Look below for the line containing "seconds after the", then write out that line and every line after it to the end, exactly, minus the pictures.

RECORDED DATA Start Marker

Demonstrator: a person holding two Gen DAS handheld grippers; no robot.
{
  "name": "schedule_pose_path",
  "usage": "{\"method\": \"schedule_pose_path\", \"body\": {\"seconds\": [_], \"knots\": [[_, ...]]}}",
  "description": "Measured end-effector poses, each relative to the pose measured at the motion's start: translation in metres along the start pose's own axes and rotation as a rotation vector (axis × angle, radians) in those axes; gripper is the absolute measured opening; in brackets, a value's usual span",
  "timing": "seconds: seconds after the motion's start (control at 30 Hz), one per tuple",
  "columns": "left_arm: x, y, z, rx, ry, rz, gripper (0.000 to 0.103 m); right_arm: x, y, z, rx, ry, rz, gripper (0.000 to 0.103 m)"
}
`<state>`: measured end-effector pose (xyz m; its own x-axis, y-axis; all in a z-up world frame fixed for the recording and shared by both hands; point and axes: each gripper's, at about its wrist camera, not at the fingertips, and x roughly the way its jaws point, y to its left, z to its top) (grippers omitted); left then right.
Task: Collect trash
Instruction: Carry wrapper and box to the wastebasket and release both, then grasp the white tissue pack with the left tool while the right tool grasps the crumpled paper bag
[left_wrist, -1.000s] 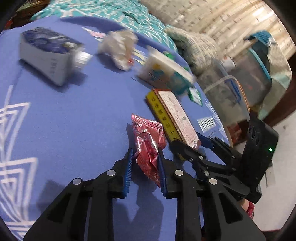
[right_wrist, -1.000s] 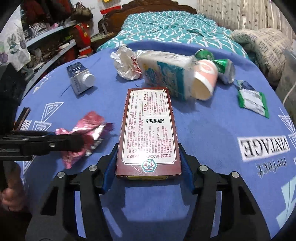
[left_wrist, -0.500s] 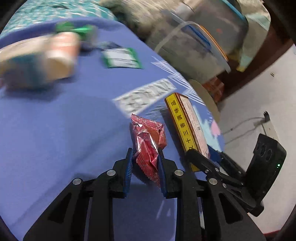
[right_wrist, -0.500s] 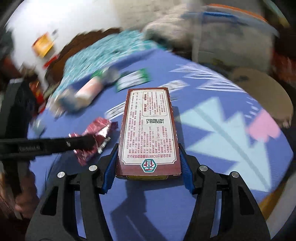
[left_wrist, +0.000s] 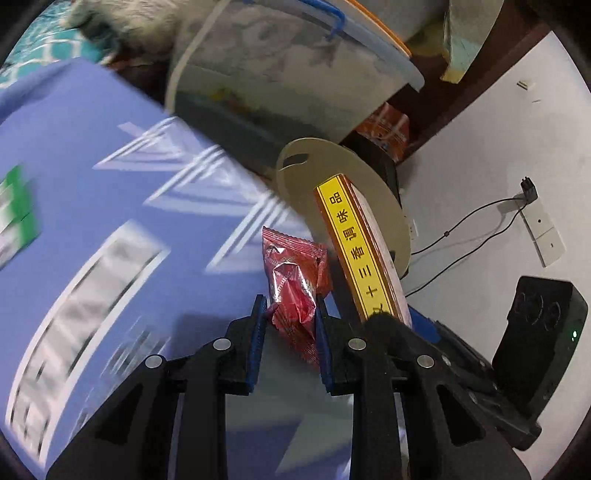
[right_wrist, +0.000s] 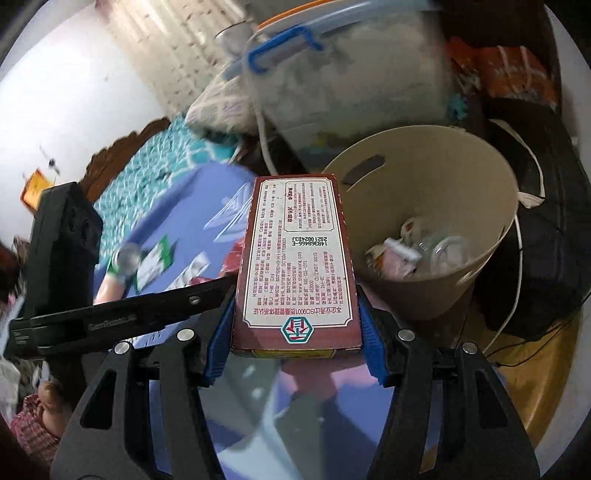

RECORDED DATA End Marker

SOLVED PROBLEM:
  "timing": "seconds: seconds after the motion's start (control at 30 Hz), one per tuple",
  "columns": "left_arm: x, y, z, rx, ry, rz, gripper (0.000 to 0.103 m); right_arm: x, y, z, rx, ry, rz, gripper (0.000 to 0.103 m)"
}
`<state>`: measured end-effector pose (xyz m; its own x-axis, y-axis; all in a z-up world frame fixed for the recording and shared by both hands; point and axes: each gripper's, at about its wrist camera, not at the fingertips, and x roughly the way its jaws point, y to its left, z to its top) (grippers omitted); left then right.
Task: Collect trash
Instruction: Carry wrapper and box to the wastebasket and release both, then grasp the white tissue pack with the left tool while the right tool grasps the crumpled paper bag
[left_wrist, -1.000s] 
[right_wrist, -1.000s] 
[left_wrist, -0.500s] 
[right_wrist, -0.500s] 
[left_wrist, +0.000s] 
[right_wrist, +0.000s] 

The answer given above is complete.